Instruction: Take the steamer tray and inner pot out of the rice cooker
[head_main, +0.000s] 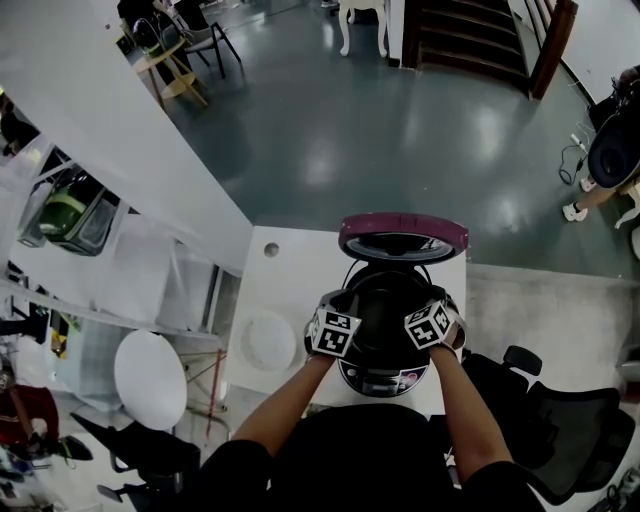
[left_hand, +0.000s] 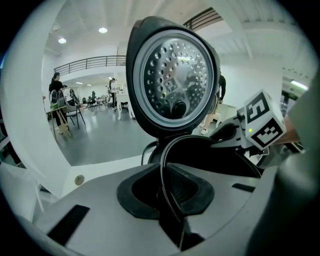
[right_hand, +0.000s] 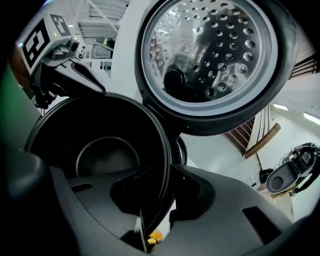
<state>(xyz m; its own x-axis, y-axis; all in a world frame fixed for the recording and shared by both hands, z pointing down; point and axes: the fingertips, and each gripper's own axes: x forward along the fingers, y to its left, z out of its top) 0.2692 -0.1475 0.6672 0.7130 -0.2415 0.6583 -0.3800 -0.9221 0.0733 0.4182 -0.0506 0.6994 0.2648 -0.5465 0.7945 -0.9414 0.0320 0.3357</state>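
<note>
The inner pot (head_main: 385, 300) sits in the rice cooker (head_main: 385, 378), which stands at the near edge of the white desk (head_main: 290, 270) with its lid (head_main: 402, 236) raised on the far side. The pot is held at two opposite points of its rim. The left gripper (left_hand: 170, 200) is clenched on the thin dark rim at the left, and the right gripper (right_hand: 157, 200) is clenched on the rim at the right. In each case the wall is taken edgewise between the fingers (right_hand: 200, 192) (one inside the pot, one outside).

Neither hand is nearer, since both are already on the rim. The line between the two grips runs left to right across the mouth, so the pot should stay level if both sides are raised together. The open lid leans over the far part of the mouth, so the way out is judged to be upward and a little toward the near side.

Whether the pot has left its seat cannot be told. A pale round thing (head_main: 268, 340) lies on the desk left of the cooker, and it cannot be told whether it is the steamer tray.
</note>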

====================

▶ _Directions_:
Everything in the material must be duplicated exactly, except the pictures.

▶ _Result_:
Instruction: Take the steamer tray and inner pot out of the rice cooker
[head_main, +0.000s] 
[left_hand, +0.000s] 
[right_hand, +0.000s] 
<state>(xyz m; its own x-axis, y-axis; all in a world frame fixed for the recording and shared by both hands, z pointing down; point and axes: the fingertips, and each gripper's own axes: x forward along the fingers, y to its left, z out of its top) 0.2692 -0.1475 0.6672 0.7130 -0.2415 0.6583 -0.3800 -0.9221 0.0733 0.4182 -0.0506 0.6994 0.2648 -0.5465 0.7945 -0.9414 0.0320 0.3357</state>
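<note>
The inner pot (head_main: 385, 300) sits in the rice cooker (head_main: 385, 378), which stands at the near edge of the white desk (head_main: 290, 270) with its lid (head_main: 402, 236) raised on the far side. The pot is held at two opposite points of its rim. The left gripper (left_hand: 170, 200) is clenched on the thin dark rim at the left, and the right gripper (right_hand: 157, 200) is clenched on the rim at the right. In each case the wall is taken edgewise between the fingers (right_hand: 200, 192) (one inside the pot, one outside).

Neither hand is nearer, since both are already on the rim. The line between the two grips runs left to right across the mouth, so the pot should stay level if both sides are raised together. The open lid leans over the far part of the mouth, so the way out is judged to be upward and a little toward the near side.

Whether the pot has left its seat cannot be told. A pale round thing (head_main: 268, 340) lies on the desk left of the cooker, and it cannot be told whether it is the steamer tray.
</note>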

Output is complete for this exercise.